John Deck for Rob Guralnick, Ramona Walls, and John Wieczorek
In the text of the issue submitted for MaterialSample (
<https://code.google.com/p/darwincore/issues/detail?id=167>
https://code.google.com/p/darwincore/issues/detail?id=167) we noted cases
where the current basisOfRecord terms pertaining to the Occurrence class
(Occurrence, PreservedSpecimen, LivingSpecimen, FossilSpecimen,
HumanObservation, MachineObservation) do not adequately cover certain cases,
including: environmental sample (for metagenomic analysis), transcriptomes
(measuring genes but not taxa), and destructive samples (e.g. tissues
destructively sampled in order to generate genomic DNA). The term we
borrowed from OBI (http://purl.obolibrary.org/obo/OBI_0000747) is broad
enough to be utilized across various cases that fulfill our criteria while
still maintaining a consistent, clear and human understandable meaning. For
our purposes, we can think of Material Sample as any type of matter that
we can use in order derive further evidence needed for identifications, and
taxa, whether it is taxonomically homogenous, heterogenous, a single
individual, sets of individuals, or populations.

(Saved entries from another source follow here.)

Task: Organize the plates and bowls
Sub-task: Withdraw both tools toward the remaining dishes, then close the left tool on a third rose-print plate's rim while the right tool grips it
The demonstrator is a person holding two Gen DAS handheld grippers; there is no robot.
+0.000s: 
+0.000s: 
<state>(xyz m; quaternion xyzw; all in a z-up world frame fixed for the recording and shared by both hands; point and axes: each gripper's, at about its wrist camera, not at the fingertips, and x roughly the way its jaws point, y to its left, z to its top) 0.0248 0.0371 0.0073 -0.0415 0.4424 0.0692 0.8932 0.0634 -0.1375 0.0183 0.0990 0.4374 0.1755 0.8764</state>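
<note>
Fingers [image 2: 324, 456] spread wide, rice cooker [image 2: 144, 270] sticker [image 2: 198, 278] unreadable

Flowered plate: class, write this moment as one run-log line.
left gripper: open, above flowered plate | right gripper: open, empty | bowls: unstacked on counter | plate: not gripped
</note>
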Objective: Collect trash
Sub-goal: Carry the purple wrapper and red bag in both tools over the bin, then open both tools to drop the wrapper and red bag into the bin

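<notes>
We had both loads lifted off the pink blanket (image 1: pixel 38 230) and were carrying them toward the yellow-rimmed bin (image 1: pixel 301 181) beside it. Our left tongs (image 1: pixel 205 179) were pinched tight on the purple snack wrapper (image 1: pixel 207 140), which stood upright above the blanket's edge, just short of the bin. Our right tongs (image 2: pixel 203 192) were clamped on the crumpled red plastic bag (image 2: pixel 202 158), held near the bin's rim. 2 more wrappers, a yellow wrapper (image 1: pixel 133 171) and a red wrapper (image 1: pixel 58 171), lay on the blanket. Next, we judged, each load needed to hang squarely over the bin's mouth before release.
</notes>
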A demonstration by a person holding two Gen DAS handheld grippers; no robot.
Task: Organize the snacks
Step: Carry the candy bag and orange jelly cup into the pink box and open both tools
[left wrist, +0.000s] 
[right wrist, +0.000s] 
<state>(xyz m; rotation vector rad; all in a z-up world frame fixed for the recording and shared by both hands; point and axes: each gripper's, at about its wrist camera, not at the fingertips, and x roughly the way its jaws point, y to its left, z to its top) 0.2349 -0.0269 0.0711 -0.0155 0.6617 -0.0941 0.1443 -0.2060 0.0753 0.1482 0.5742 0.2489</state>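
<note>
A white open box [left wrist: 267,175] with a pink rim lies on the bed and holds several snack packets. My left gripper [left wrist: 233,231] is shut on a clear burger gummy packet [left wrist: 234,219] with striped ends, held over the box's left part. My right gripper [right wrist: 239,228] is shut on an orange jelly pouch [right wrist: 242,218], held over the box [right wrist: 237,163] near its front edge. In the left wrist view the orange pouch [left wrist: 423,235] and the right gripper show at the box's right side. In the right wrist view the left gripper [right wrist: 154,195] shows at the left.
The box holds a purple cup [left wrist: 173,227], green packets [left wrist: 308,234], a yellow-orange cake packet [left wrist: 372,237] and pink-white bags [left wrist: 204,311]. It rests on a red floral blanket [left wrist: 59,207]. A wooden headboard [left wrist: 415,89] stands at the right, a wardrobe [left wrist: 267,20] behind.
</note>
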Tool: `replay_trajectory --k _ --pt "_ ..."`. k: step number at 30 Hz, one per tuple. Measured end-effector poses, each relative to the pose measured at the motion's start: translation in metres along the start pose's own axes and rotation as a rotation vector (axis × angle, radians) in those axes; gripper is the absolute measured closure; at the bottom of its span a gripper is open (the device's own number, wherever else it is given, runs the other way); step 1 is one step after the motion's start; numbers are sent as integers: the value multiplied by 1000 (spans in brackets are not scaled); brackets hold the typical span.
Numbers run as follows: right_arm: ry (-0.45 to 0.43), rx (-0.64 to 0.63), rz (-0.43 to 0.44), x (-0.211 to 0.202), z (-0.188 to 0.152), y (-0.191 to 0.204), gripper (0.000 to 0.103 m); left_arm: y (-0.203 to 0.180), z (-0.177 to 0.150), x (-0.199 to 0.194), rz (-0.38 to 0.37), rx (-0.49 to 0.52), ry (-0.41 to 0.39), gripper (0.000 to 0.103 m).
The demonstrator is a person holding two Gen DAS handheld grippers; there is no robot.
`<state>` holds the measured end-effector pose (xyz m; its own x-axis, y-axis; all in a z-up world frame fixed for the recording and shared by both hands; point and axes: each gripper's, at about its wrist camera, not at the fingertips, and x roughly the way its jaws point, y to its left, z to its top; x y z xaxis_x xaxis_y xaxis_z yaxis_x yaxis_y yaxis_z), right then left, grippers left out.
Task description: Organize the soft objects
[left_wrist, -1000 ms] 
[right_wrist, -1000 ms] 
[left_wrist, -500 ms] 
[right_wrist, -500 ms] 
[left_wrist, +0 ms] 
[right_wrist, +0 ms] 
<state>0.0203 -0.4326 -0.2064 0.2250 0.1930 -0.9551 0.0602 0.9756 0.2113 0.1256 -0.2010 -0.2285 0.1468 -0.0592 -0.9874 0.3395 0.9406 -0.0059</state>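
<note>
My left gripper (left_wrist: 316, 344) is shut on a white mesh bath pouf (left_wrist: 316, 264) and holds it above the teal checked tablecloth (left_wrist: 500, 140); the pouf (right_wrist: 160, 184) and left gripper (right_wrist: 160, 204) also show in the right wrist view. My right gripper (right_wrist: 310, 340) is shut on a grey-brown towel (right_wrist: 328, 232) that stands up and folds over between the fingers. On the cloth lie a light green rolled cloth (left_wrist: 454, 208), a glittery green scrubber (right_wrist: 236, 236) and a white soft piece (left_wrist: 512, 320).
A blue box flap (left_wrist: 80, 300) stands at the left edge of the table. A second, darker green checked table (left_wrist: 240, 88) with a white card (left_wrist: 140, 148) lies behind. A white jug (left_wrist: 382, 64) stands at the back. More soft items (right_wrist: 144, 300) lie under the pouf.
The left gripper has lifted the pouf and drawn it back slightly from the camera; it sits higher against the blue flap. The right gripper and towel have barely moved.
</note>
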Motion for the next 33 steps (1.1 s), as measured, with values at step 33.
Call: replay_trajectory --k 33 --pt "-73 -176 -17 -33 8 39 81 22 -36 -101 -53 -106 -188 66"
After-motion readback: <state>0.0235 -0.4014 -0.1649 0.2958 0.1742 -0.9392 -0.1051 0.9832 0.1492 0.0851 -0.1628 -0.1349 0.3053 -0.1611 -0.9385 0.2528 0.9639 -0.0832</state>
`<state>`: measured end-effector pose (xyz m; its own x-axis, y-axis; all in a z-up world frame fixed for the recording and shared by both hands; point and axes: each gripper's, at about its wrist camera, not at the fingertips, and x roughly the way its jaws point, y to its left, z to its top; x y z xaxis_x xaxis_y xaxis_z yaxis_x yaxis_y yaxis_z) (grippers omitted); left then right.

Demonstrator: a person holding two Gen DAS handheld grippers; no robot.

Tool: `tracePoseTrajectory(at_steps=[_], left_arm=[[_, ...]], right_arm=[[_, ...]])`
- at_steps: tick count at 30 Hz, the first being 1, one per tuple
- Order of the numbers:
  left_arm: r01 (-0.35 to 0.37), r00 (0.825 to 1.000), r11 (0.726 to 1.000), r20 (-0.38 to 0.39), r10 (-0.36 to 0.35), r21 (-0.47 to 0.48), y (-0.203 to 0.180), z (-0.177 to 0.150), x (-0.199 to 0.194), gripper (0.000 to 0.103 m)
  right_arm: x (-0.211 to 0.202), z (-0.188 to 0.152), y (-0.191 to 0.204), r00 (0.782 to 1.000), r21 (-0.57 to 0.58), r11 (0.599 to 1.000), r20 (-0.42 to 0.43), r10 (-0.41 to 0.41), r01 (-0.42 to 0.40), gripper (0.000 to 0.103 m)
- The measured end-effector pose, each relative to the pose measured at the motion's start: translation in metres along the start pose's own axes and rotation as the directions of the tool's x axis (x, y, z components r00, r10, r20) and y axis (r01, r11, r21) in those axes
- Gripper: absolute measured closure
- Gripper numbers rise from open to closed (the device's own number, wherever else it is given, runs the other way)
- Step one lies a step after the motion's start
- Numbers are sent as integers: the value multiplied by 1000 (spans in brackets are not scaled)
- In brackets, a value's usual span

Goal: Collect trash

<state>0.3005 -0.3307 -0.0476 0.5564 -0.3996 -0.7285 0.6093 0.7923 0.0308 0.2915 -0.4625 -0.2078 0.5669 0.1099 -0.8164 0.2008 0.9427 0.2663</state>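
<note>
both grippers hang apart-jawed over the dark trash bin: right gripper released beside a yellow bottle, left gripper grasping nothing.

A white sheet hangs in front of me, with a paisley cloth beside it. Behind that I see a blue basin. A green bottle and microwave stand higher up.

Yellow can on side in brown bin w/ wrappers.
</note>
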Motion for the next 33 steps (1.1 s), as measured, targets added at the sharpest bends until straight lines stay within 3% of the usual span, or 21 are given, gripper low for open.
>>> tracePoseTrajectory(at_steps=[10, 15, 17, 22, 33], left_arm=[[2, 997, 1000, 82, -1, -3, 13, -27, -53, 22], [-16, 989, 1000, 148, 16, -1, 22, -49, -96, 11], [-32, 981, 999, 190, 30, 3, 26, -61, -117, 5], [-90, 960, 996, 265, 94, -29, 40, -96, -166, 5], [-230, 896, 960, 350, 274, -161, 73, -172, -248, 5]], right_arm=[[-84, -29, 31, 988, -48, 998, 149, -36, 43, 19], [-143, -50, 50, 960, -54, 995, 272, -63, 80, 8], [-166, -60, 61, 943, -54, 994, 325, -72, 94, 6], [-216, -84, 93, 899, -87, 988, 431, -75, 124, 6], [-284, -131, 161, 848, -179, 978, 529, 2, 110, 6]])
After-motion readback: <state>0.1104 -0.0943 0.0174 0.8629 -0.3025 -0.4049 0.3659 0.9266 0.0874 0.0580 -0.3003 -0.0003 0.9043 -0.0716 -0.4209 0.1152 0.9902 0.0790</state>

How is MaterialSample different from Individual? The intent of individualID
is fairly clear: since an Occurrence represents an organism at a place and
time (per Markus email), the individualID term allows us to assign an
instance identifier for a particular organism that can be present in
multiple events. MaterialSampleID, on the other hand, is intended to allow
users to say that the basis of an occurence is a material entity (i.e.
matter) that has been sampled according to some particular method. Whether
or not this material entity is an individual (sensu individualID in DwC) is
an independent axis of classification. As was already pointed out, there is
no restriction on specifying that an occurence is associated with more than
one type, so any occurrence can have both an individualID and a
materialSampleID.
We maintain our position on the proposal for MaterialSample as a value for
the basisOfRecord, with an associated materialSampleID to identify instances
of them. Per Steves initial comments, we have already withdrawn the
proposal for a MaterialSample class distinct from that in the Darwin Core
type vocabulary, which should make it easier to evaluate the implications of
what were discussing.
********************
NOTES, MaterialSample from OBI:
OBI has fairly broad definitions of samples & specimens that are meant to be
utilized across many different scientific activities. Material Sample is
defined as a material entity that has the material sample role, while a
material sample role is defined as a specimen role borne by a material
entity that is the output of a material sampling process, and a material
sampling process is a specimen gathering process with the objective to
obtain a specimen that is representative of the input material entity.
On Mon, May 27, 2013 at 11:59 PM, Richard Pyle <deepreef(a)bishopmuseum.org>
wrote:
Hi Markus,
Great question! Particularly because this is exactly the sort of use case
we designed our model around.
> if you take a tissue sample of the same tree every year, would the
identifier
> in individualID be the same for all of them or be different? WIth the
current
> dwc:individualID definition it would be the same for all samples. If I
> understand you correct each sample would have its own "individual"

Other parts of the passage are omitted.